2) Questions/answers which presuppose an attitude on some subject. “If you discovered a first date was carrying condoms, would you tease them about it?” and all four possible answers indicate that this is a bad, or at best neutral, thing to do. My answer to this one is actually true—I probably wouldn’t say anything—but I’d approve and there’s no way (that is relevant to the algorithm; the “explain your answer” box is ignored for purposes of percentages) to indicate this approval.
3) Questions where, for example, there’s two acceptable answers, one unacceptable one, and one great one. Problem is, you can only specify that an answer is “acceptable” or not, and then rank how important it is that the other person’s answer is one of them. Do I mark all three that I’m OK with and say this is important, to strongly exclude the fourth, or rank it less important because two of them I’m not actually strongly in favor of are nonetheless acceptable? Or mark only the one great answer as acceptable, and then say it’s important because if you agree with me that’s great and should bump up our match percentages… or that it’s less important, because I’m excluding some options that would actually be OK?
4) Questions (or occasionally answers) where I want to give one answer based on what the question appears to be asking (if interpreted a little generously), but a more direct/literal interpretation requires a different (often opposite) answer. Do I accept the answer that I’d probably end up giving if I was asked this in person and gave the asker a chance to clarify, or do I actually answer the question as asked even though the way it’s asked is stupid and/or misleading? Am I actually being asked my view on the topic, or am I being asked whether it’s more important that a partner have good reading comprehension and basic decency/familiarity with well-known historical events and the ability to draw obvious parallels? Or maybe whether they answer things literally as asked, or are good at identifying the asker’s intent?
Not to derail this thread into a discussion of OKC’s amazingly-effective-despite-its-frequent-terribleness match question system, just pointing out that, despite my own suggestion of checking the enemy percentage, the enemy percentage can be a lot higher than is warranted.

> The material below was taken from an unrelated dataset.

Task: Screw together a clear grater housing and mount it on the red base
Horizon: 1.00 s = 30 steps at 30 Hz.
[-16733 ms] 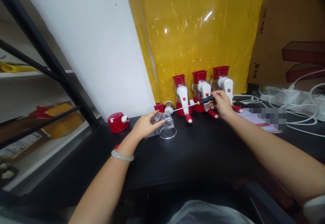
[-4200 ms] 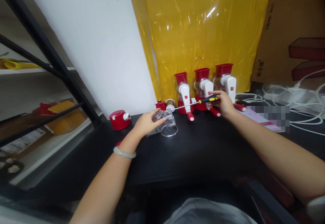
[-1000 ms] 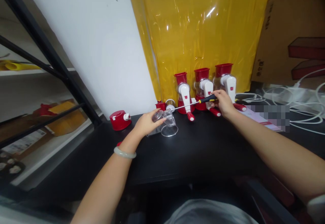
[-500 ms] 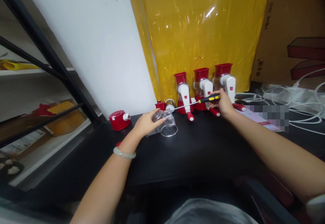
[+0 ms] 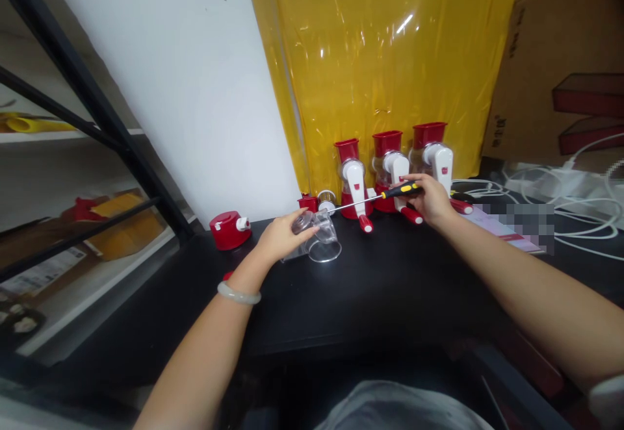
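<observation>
My left hand [image 5: 283, 238] is closed around a clear plastic grater body [image 5: 325, 248], which lies on its side on the black table. In my right hand [image 5: 429, 197] is a screwdriver [image 5: 402, 189] with a black and yellow handle, its fingers wrapped round the grip. The long metal shaft points left, and its tip meets the upper end of the clear body. Just behind that lie a drum blade [image 5: 326, 197] and a red hopper [image 5: 307, 205]. A red base [image 5: 231, 230] with a white knob stands left of my left hand.
Three red and white rotary graters [image 5: 355, 180] stand in a row at the back, their crank handles facing me. Right of them lie a printed booklet [image 5: 507, 228] and white cables [image 5: 580, 202]. A black-framed shelf [image 5: 88, 102] rises at the left; a yellow-wrapped package [image 5: 385, 60] stands behind.
My right hand has shifted very slightly on the screwdriver handle, its fingers turning a little. The left hand and the clear grater body stay in place.
</observation>
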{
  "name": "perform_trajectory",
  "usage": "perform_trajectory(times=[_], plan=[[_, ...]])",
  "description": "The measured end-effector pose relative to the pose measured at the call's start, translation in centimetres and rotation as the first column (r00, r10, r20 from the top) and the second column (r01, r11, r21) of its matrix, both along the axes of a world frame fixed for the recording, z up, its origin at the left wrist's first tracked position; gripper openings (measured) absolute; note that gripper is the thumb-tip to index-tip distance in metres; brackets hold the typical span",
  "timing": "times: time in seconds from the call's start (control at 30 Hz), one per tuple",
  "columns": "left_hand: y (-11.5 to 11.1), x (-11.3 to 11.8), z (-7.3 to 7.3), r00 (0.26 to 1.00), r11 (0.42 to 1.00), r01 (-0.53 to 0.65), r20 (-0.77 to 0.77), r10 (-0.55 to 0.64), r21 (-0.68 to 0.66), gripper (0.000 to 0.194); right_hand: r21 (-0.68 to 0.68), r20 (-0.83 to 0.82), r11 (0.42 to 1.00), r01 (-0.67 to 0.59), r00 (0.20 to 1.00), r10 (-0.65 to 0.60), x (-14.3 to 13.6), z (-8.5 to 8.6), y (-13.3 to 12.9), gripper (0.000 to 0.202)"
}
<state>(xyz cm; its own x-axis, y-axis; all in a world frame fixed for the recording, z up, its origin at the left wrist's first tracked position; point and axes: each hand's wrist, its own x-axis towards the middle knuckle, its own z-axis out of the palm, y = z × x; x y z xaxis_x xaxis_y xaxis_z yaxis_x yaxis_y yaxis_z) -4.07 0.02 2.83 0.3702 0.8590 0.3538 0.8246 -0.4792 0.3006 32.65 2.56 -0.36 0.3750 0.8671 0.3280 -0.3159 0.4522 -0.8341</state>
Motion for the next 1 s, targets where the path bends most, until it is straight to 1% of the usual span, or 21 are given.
perform_trajectory(times=[0.2,0.3,0.4,0.5,0.57,0.67,0.77,0.87,1.0], plan=[[0.26,-0.17,-0.19,1.000,1.000,-0.001,-0.023,0.001,0.014,0.073,-0.042,0.014,0.997,0.065,0.998,-0.064,0.27,0.06,0.13,0.005],[0.25,-0.17,-0.21,1.000,1.000,0.001,-0.021,-0.001,0.017,0.073,-0.073,0.080,0.995,0.066,0.995,-0.060,0.31,-0.08,0.14,0.016],[0.21,-0.13,-0.15,1.000,1.000,0.003,-0.017,-0.003,0.015,0.073,-0.042,0.150,0.994,0.104,0.984,-0.096,0.29,-0.40,0.21,0.028],[0.19,-0.12,-0.11,1.000,1.000,0.006,-0.016,-0.006,0.008,0.073,-0.024,0.189,0.990,0.141,0.973,-0.134,0.33,-0.68,0.35,0.033],[0.19,-0.11,-0.10,1.000,1.000,0.008,-0.015,-0.008,0.012,0.073,-0.028,0.163,0.990,0.135,0.978,-0.128,0.41,-0.73,0.41,0.030],[0.14,-0.08,-0.13,1.000,1.000,0.009,-0.013,-0.009,0.020,0.073,-0.007,0.075,0.999,0.054,0.996,-0.053,0.49,-0.58,0.33,0.019],[0.08,-0.07,-0.15,1.000,1.000,0.002,-0.018,-0.002,0.020,0.072,0.025,-0.006,0.999,-0.027,1.000,0.028,0.41,-0.36,0.08,0.021],[0.10,-0.09,-0.15,1.000,1.000,0.005,-0.022,-0.005,0.021,0.072,0.029,-0.053,0.999,-0.046,0.998,0.047,0.23,-0.16,-0.13,0.025],[0.18,-0.11,-0.15,1.000,1.000,0.015,-0.016,-0.015,0.019,0.073,0.022,-0.076,0.999,-0.043,0.996,0.045,0.07,0.06,-0.15,0.023]])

I have seen numerous cases where our answers were mutually unacceptable but, as explained in the “explain your answer” box, we actually have the same view on the topic. Sigh...
Have there been people with Match>=95% where you didn’t reply to their messages? If so, what were the prime reasons?
I don’t recall individual messages (it was 4 years ago). Trying to look through my messages folder, but I might have deleted some to save space. There were no longer messages I didn’t answer. Usually contact broke off after a few messages though.
Reasons I could imagine for not answering:
looking at their profile, not being particularly interested, wanting to answer out of politeness but continually forgetting to (i.e. other things being more important)
hm, I remember a really nice guy I wrote back and forth with and eventually I stopped answering, partly because he had a really negative outlook on life and that made it uncomfortable to think about the content of the messages. If a first message sparked any negative feelings (maybe if it sounded very desperate?) I might have felt ughy enough about it to not answer.
It doesn’t look like that actually happened for first replies, so those are just guesses. Maybe they are reasons for other people to not reply to a first message.
Also, there are not a lot of people with match factor 95% upwards.
I tried to find some first messages that I liked, to give some better examples, but since I tended to message people first myself, there really isn’t that much.
Messages I responded positively to: http://i.imgur.com/HPYo0Eg.png http://i.imgur.com/HPYo0Eg.png http://i.imgur.com/3vXiZqj.png (German)
(longer) messages I disliked: http://i.imgur.com/I2Jkuzd.png (this one is German from a guy trying to be funny. It’s so cringey that I actually didn’t answer at all. I’m unsure about the match percentage but it was probably < 95%)
I’m not the best person to ask for examples of good first messages by guys.